The results of a study presented today at the European League Against Rheumatism Annual Congress (EULAR 2016) confirmed a clear association between depression symptom severity and the level of disease activity and disability in adolescent patients with juvenile inflammatory arthritis (JIA). These findings highlight the importance of psychological health assessment for adolescents with JIA and underline the need for psychological support to be fully integrated into their routine care.
“We already know there is an association between depression and disease severity in rheumatoid arthritis. Children with JIA have also been shown to have depression, and this is associated with disability,” said Dr John Ioannou lead author from University College London, UK. “However, there has been much less work looking at depression in adolescents with JIA. Specifically, the association between depression and disease severity from initial assessment over a 48 month follow-up period has never been explored in this vulnerable age group with JIA,” Dr Ioannou explained.

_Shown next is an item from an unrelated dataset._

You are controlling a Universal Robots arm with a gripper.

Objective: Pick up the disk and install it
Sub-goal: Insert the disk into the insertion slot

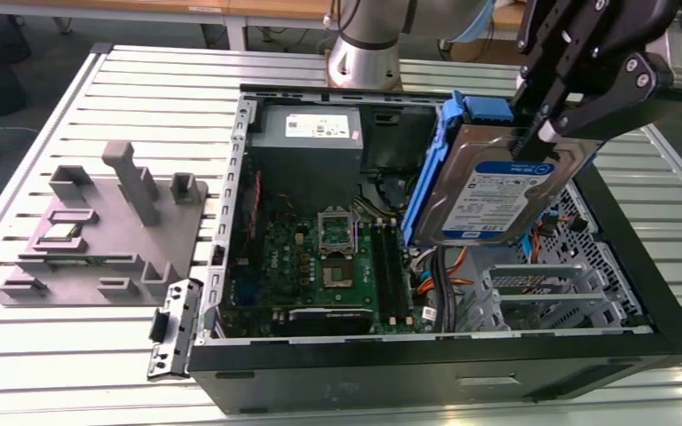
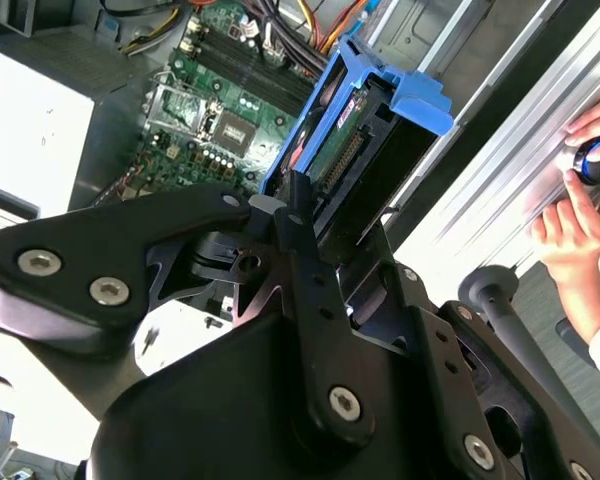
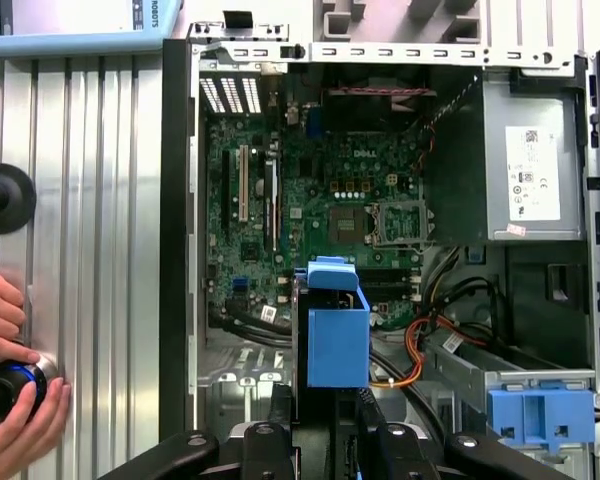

Inflammatory arthritis is a chronic debilitating disease of childhood and adolescence. In the UK each year, an estimated 10 out of every 100,000 children will develop an inflammatory arthritis, with many subsequently being diagnosed with JIA, the most common chronic paediatric rheumatic disease. Although the disease course can be variable, with periods of activity followed by remission, previous studies have shown that up to 70% of children continue to report disability and limitation of their activities into adulthood, and the proportion is likely to be higher in those with adolescent-onset JIA.4.